5h19: Retombe par terre. On la met sur le duvet et lui mettent un coussin sous la tête. 

5h30: Couche du bébé changée + bébé habillé (pantalon brun, chaussettes rouges, chaussures blanches, t-shirt blanc, pull bleu). 

5h42: Le père a des vomissements, médecin à proximité. Mis à proximité de la douche. 

5h44: La traductrice lui explique une nouvelle fois qu’il n’a pas le choix de partir. 

5h50: Fouille/détecteur de métal. 

5h50: Fin biberon (reste un petit fond). 

5h51: Rot du bébé. 

Comme c’est le cas habituellement, les policiers venus chercher la famille ce jour-là sont accompagnés d’un représentant du Service de la population (SPOP) cantonal ainsi que d’un médecin d’une société privée mandatée par le Secrétariat d’Etat aux Migrations (SEM) fédéral. C’est le SEM qui prend les décisions de non-entrée en matière. Il délègue ensuite l’exécution des renvois aux cantons, lesquels peuvent être sanctionnés financièrement en cas de non-accomplissement du transfert.

Une interprète en farsi

En sus de cette troupe, il y a également une interprète en farsi, ainsi qu’une personne de la Commission nationale contre la torture, présente sur tous les vols spéciaux. Dans son dernier rapport, publié en juillet 2024, cet organisme pointait du doigt un non-respect des intérêts supérieurs de l’enfant lors des renvois sous la contrainte par voie aérienne depuis la Suisse. 

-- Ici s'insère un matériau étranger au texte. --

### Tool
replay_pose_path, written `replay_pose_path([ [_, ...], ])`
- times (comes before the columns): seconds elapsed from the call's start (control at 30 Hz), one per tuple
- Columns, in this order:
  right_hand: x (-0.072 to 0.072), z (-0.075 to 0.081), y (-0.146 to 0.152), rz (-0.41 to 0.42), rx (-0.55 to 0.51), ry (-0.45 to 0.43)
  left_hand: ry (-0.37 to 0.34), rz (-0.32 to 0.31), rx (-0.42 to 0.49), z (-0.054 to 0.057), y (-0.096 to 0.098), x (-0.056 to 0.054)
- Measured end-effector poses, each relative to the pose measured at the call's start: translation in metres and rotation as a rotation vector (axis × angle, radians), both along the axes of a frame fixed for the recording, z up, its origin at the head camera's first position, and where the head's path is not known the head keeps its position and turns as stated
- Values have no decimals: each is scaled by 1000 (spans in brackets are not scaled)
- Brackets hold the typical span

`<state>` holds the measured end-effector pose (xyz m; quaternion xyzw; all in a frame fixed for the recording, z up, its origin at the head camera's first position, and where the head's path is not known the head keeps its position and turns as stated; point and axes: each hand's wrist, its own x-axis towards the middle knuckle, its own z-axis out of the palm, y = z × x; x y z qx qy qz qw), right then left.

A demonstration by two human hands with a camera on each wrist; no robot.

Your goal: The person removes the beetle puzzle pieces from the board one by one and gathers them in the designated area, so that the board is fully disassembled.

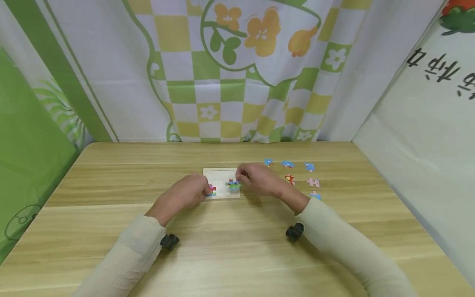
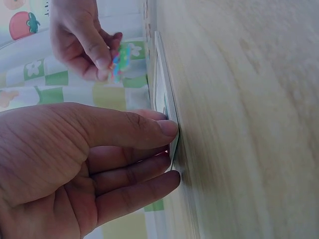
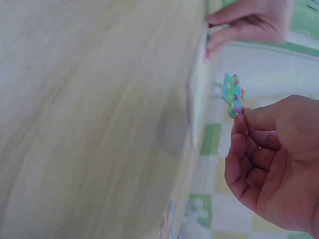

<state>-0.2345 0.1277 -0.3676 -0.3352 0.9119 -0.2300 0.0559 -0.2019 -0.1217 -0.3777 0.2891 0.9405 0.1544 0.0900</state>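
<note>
A small white puzzle tray (image 1: 227,196) lies on the table. My left hand (image 1: 191,190) grips its near left corner, thumb at the near edge and fingers along the left side. Beside those fingertips, a pink and blue puzzle piece (image 1: 212,190) lies in the tray. My right hand (image 1: 257,178) pinches a green and blue puzzle piece (image 3: 232,93) by one edge, between thumb and index finger. That piece is held above the tray's right part, apart from it. In the left wrist view, the left thumb (image 2: 149,130) touches the tray's edge.
Right of the tray lie several loose puzzle pieces, among them a red and yellow piece (image 1: 290,179), a pink piece (image 1: 313,182) and a blue piece (image 1: 287,164). A patterned curtain (image 1: 231,95) hangs behind the wooden table (image 1: 237,247).
</note>
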Motion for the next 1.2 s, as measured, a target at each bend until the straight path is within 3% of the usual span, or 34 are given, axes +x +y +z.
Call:
replay_pose_path([
  [0.17,5,7,28,-34,-42,-7,4,14,-17,2,2,1],
  [0.4,15,6,66,-101,-61,-43,21,-10,-15,1,2,2],
  [0.77,24,4,118,-205,-65,-25,17,-34,12,1,0,1],
  [0.97,24,3,133,-211,-37,-77,46,-61,23,0,-3,0],
  [1.2,24,-2,136,-189,13,-127,23,-50,21,-1,-4,-1],
])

A 6h05, la maman se «remet à pleurer» en sortant du bâtiment. Et elle n’est pas la seule à être bouleversée, selon les éléments que nous avons pu recouper: le 30 janvier, nous avions échangé avec un autre résident du centre de Vallorbe, qui nous avait raconté à quel point les cris et l’agitation de ce renvoi avait impacté les voisins de la famille. Le matin même, des enfants étaient partis en pleurs à l’école. 

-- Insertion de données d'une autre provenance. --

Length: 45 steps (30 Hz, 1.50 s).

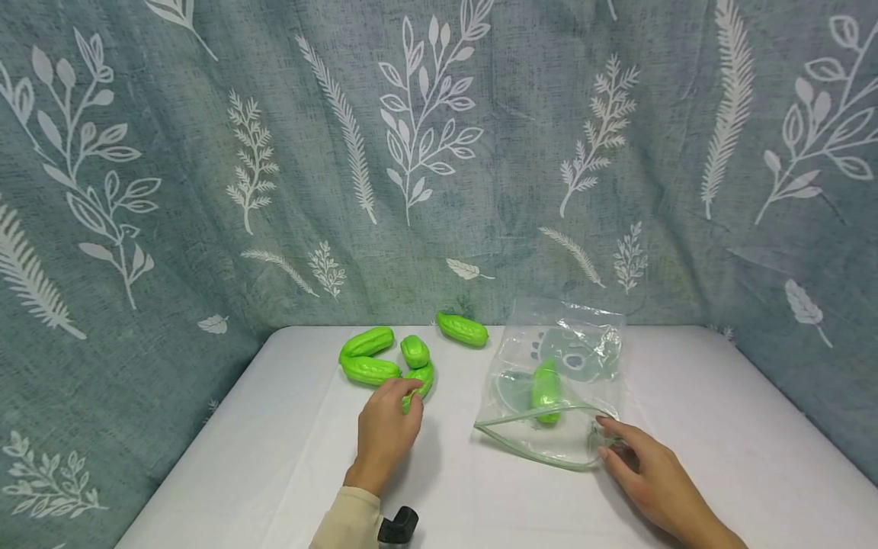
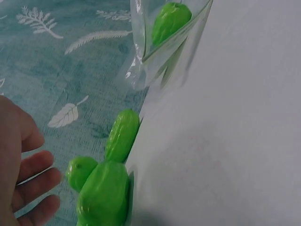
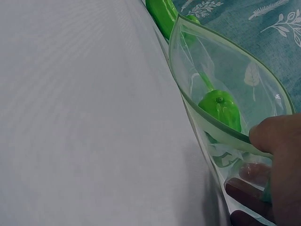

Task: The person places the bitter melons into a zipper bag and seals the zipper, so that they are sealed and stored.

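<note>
Left hand (image 1: 388, 427) is loosely bent, gap between thumb and fingers, right at the nearest green gourd (image 1: 424, 375); can't tell if it's touching. Right hand (image 1: 648, 467) pinches the rim of a clear bag (image 1: 579, 362). White table (image 1: 295, 450), leafy blue-green curtain (image 1: 514, 145) behind. That gourd slants roughly near-to-far; the bagged gourd (image 1: 546, 390) points its narrow tip at the table's far edge.

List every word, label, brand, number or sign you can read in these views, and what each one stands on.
None: I find no readable text in any view.
The clear bag carries a pictorial print, with no letters that I can make out.
The curtain shows leaf and sprig patterns, not writing.
</note>
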Available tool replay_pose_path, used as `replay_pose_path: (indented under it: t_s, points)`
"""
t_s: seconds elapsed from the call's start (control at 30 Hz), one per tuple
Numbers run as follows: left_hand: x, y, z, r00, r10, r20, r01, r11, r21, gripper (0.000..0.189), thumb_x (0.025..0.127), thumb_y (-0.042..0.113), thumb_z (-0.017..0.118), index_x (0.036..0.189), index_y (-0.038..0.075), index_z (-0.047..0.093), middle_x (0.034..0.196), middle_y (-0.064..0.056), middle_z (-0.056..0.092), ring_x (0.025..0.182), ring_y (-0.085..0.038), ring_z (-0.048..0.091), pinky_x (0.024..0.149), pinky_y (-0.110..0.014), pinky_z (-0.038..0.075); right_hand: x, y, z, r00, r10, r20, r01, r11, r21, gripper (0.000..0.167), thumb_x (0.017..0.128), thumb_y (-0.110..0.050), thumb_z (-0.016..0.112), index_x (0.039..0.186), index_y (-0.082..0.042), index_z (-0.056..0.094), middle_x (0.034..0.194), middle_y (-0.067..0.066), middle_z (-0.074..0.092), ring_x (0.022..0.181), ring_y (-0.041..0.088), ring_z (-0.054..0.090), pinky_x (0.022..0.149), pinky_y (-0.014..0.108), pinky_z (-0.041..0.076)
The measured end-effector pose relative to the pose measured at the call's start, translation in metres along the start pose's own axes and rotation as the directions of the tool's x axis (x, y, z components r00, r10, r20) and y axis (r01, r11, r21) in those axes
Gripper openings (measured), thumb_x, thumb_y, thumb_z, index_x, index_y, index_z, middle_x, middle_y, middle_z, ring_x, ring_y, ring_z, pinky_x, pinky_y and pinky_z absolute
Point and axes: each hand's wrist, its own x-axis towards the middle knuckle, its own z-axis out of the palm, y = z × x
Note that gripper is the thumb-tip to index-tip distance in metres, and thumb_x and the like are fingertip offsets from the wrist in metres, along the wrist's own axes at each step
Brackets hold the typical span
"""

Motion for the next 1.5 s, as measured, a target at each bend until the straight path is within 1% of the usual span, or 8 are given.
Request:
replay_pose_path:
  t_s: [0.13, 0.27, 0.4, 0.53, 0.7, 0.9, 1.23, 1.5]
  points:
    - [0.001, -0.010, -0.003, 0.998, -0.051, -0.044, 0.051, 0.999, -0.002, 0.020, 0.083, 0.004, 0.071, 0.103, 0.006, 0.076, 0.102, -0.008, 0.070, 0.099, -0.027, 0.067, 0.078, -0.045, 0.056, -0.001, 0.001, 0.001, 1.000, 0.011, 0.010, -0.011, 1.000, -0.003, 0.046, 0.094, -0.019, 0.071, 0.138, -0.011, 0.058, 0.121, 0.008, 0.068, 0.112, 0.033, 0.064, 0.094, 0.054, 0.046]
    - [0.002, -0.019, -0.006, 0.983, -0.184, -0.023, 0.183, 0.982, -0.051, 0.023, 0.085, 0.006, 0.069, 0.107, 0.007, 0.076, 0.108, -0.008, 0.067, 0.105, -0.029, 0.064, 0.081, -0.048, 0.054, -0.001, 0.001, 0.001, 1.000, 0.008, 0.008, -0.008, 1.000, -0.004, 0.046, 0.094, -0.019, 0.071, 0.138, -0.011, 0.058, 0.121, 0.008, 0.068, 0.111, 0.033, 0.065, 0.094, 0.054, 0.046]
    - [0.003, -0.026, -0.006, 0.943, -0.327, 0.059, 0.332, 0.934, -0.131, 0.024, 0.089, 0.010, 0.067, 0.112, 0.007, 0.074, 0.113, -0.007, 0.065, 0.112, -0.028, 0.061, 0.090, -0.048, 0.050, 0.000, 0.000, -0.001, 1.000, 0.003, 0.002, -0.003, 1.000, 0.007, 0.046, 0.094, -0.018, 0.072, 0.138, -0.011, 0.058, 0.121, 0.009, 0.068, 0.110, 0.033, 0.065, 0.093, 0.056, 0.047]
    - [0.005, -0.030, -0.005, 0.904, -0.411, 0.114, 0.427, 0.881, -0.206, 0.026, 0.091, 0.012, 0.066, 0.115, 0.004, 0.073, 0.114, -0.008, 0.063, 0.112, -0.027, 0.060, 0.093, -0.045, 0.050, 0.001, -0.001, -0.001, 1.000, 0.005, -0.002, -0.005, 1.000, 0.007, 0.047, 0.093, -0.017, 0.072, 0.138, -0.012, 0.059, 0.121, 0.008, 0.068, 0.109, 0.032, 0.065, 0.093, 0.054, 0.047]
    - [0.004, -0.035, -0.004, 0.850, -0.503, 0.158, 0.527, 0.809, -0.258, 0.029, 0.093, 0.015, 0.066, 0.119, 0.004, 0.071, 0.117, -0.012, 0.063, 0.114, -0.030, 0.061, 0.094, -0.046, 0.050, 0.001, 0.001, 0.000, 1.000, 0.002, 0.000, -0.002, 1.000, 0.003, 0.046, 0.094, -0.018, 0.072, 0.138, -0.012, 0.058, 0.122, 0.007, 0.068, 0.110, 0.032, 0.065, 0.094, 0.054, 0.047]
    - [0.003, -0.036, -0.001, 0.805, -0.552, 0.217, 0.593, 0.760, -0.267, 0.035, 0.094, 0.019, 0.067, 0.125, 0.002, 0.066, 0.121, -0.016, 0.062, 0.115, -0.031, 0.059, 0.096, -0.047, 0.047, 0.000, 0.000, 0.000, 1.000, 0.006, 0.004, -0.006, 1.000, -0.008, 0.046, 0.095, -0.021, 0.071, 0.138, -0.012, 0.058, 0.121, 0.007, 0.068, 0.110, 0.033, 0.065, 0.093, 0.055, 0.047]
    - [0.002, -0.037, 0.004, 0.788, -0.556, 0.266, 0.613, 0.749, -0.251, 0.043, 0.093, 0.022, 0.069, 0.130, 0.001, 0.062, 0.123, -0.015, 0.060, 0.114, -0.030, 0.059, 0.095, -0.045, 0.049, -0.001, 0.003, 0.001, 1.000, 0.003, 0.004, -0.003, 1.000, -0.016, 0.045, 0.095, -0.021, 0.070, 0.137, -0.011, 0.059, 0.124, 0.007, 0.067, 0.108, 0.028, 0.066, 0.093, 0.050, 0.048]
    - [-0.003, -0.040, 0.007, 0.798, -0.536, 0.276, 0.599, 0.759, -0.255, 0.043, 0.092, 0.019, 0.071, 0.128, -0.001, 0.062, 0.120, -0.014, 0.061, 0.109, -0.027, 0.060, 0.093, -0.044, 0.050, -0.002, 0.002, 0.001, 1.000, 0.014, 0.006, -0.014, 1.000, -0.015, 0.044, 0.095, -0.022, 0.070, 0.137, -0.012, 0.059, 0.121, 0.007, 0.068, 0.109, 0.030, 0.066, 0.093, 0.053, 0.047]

Via cet autre résident, nous avions également pu joindre la famille afghane, deux jours après son arrivée en Croatie. Le père nous avait expliqué qu’il avait quitté l’Aghanistan pour la Suisse car il voulait que ses quatre filles puissent aller à l’école. Il avait ajouté que toutes leurs affaires avaient été mélangées dans la confusion du renvoi, et qu'ils étaient partis avec des effets appartenant à leurs colocataires. 

Achats de croissants

Quant à la mère, elle nous avait raconté à quel point elle avait été choquée de ne pas pouvoir s’asseoir à côté de son bébé dans le véhicule qui la menait à l’aéroport. Interrogé au sujet de cette pratique par Blick, la police cantonale vaudoise nous a expliqué que les enfants étaient séparés des parents lors des trajets «pour des raisons de sécurité». Dans le rapport, la police précise que la maman a pu finalement s'asseoir à côté de son bébé dans le bus.

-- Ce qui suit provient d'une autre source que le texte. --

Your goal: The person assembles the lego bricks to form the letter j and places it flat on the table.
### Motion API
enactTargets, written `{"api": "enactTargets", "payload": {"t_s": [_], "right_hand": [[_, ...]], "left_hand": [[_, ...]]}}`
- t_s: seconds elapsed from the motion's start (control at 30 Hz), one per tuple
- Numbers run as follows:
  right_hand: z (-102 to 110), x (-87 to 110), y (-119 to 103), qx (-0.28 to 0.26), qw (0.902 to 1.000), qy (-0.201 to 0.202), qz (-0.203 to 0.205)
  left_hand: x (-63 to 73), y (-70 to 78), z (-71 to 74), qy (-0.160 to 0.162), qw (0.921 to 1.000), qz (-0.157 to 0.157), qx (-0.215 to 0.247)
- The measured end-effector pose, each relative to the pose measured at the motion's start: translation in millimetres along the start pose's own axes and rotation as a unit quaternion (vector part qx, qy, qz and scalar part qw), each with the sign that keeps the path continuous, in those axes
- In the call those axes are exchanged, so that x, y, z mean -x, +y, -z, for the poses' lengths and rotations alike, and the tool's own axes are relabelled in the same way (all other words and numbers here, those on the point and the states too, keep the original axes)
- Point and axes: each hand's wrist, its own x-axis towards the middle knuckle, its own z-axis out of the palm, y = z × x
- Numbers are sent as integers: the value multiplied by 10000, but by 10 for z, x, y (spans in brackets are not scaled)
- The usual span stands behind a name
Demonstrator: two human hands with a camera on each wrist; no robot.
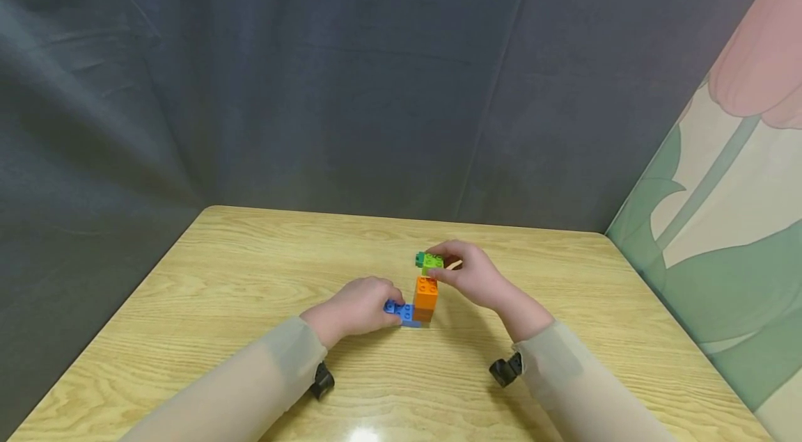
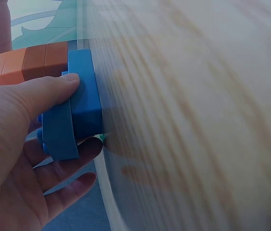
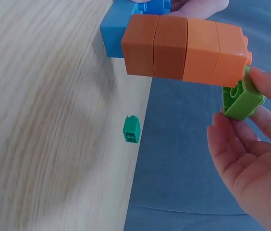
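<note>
My left hand [image 1: 368, 304] grips the blue building bricks [image 1: 407, 312] low on the tabletop. In the left wrist view, the thumb presses on one blue brick [image 2: 58, 132] joined to a longer blue one [image 2: 85, 96]. From the right end of this base rises an upright stack of orange bricks [image 1: 426, 294], darker in its lower half [image 3: 170, 47]. Between thumb and fingertips, my right hand [image 1: 471, 276] pinches a light green brick [image 1: 432, 263] right at the stack's top. Its hollow underside [image 3: 231, 98] shows in the right wrist view, tilted beside the top studs.
A small dark green brick [image 3: 131, 130] lies on the wooden table [image 1: 263, 268] behind the stack, partly hidden by the light green one from the head. A dark curtain [image 1: 351, 80] hangs past the far edge; a flower-patterned panel [image 1: 720, 219] borders the right side.
</note>
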Motion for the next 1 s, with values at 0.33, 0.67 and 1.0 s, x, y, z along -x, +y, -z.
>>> {"api": "enactTargets", "payload": {"t_s": [0.33, 0.67, 1.0], "right_hand": [[-20, 83, -48, -94, 9999, -69, 60], [-36, 132, -87, -267, 9994, -179, 156], [-34, 170, -96, -369, 9987, -253, 226]], "left_hand": [[-3, -13, -22, 29, 10000, 8, -22], [-6, -15, -18, 42, 10000, -50, -43], [-11, -12, -27, 49, 10000, -31, -33]]}}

A 6h53, le convoi s’arrête à la station service pour acheter des croissants à la famille. Puis c’est l’attente à Zurich et enfin la montée dans l’avion, où les enfants mangent du chocolat et boivent du jus de pomme. Désigné par l'abréviation DEPA (réservée aux personnes renvoyées avec un accompagnement policier durant le vol), le bébé est d’abord «remis à la P2» (agents d’escorte par voie aérienne). A 10h52, le log indique: «DEPA pleure fort. Sur ordre du chef, le bébé est remis à sa maman un siège devant.»

La Suisse n'a pas l'obligation d'exécuter les renvois «Dublin»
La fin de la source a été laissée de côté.